Data entries:
============================================================

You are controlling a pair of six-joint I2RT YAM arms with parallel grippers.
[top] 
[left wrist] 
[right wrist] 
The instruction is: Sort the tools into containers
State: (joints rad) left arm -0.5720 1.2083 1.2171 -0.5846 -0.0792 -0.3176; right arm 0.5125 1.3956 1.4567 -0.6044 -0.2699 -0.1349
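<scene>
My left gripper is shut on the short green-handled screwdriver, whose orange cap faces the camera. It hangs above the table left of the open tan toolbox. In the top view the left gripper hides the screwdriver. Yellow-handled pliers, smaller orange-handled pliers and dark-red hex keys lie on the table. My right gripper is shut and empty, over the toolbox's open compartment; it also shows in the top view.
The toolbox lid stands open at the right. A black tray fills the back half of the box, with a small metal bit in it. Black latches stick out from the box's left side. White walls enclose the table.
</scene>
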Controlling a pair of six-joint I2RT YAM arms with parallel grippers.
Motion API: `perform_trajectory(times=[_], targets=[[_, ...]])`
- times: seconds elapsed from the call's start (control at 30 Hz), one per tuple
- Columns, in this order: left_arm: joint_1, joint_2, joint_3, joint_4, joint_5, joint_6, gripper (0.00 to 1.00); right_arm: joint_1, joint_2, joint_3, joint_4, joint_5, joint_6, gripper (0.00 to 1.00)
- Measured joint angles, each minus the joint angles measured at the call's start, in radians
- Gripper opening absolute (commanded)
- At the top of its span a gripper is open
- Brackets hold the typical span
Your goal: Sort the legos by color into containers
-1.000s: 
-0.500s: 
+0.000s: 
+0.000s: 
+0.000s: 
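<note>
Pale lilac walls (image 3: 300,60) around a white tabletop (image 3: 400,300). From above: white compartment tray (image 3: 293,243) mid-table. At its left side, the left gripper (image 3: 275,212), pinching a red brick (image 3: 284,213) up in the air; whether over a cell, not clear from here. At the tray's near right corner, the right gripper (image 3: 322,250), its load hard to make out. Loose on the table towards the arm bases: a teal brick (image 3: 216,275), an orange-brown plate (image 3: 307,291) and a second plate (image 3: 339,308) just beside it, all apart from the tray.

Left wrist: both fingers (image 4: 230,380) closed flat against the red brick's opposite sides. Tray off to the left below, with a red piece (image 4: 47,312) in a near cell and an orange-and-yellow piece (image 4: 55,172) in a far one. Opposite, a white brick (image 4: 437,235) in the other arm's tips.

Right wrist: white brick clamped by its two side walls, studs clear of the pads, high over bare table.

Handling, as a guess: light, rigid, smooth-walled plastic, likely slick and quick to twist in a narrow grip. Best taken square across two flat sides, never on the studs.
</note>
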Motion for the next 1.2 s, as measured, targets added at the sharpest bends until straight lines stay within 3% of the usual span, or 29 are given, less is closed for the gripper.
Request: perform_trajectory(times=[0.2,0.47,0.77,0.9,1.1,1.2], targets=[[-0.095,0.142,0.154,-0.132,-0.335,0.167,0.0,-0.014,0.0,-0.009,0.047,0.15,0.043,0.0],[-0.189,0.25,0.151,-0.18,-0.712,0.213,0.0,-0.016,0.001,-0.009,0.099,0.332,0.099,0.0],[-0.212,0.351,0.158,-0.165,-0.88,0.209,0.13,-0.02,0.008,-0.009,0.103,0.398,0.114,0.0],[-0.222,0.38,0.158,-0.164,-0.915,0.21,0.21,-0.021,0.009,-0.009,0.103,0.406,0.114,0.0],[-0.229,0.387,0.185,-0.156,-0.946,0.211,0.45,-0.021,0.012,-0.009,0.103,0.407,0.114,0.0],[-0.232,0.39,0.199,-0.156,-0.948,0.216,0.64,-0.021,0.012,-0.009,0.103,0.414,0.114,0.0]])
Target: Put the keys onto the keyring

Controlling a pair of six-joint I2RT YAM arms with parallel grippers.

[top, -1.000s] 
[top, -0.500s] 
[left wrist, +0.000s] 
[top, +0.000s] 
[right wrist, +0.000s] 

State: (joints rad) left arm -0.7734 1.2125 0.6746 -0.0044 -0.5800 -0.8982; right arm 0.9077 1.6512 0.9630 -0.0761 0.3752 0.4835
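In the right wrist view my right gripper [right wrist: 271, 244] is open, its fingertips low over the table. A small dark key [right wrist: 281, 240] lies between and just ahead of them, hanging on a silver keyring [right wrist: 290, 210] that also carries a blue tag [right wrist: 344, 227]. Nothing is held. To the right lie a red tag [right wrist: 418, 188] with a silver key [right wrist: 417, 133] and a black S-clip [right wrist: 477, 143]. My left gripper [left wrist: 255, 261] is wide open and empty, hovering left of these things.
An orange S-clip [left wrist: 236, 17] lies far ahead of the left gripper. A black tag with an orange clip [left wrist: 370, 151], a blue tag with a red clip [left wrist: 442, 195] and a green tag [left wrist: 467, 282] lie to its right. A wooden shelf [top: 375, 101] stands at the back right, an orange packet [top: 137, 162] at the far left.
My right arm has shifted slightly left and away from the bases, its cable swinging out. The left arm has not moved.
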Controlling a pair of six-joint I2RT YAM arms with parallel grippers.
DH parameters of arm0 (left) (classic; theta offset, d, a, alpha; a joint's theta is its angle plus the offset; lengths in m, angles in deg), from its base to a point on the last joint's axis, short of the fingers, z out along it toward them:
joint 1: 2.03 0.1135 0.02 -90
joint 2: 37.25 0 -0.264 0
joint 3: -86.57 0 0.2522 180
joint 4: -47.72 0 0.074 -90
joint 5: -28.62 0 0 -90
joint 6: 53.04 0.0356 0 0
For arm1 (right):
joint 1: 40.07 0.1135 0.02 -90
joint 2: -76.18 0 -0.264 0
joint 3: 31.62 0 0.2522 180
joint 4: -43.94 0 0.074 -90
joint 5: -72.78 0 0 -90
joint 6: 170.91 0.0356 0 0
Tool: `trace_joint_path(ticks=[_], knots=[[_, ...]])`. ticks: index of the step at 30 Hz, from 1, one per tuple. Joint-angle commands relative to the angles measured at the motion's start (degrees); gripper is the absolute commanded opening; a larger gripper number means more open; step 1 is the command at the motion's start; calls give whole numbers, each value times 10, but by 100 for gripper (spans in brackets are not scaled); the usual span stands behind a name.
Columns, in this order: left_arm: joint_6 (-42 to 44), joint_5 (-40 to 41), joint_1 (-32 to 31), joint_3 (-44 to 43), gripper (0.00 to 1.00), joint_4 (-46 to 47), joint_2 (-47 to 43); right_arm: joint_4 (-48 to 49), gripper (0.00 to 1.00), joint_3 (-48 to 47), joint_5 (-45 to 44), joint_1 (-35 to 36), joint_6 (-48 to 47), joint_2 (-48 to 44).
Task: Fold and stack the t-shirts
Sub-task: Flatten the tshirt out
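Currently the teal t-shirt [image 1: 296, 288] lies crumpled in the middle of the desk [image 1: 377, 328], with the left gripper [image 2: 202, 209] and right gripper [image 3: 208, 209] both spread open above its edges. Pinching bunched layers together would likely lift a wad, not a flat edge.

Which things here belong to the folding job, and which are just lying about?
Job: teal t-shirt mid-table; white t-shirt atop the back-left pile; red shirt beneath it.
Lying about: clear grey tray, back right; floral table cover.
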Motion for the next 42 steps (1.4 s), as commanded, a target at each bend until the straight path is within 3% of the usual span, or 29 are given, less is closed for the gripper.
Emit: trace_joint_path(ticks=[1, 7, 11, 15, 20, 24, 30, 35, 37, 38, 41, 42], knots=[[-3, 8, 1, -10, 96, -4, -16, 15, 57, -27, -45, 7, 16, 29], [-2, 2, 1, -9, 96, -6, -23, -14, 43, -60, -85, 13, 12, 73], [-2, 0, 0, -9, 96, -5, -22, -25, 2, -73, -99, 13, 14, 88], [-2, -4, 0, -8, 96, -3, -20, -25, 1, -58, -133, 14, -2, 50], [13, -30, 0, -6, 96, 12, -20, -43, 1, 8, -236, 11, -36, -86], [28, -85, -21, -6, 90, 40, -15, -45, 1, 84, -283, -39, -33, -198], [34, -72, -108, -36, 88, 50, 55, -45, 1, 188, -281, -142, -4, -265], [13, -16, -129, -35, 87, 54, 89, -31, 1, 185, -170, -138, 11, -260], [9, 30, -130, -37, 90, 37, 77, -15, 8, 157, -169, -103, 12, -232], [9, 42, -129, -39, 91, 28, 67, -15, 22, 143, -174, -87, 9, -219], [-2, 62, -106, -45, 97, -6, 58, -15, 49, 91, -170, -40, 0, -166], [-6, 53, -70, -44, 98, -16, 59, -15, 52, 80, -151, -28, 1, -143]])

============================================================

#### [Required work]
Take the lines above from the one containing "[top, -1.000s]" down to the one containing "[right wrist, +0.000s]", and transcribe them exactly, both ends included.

#### [Solution below]
[top, -1.000s] 
[top, -0.500s] 
[left wrist, +0.000s] 
[top, +0.000s] 
[right wrist, +0.000s] 

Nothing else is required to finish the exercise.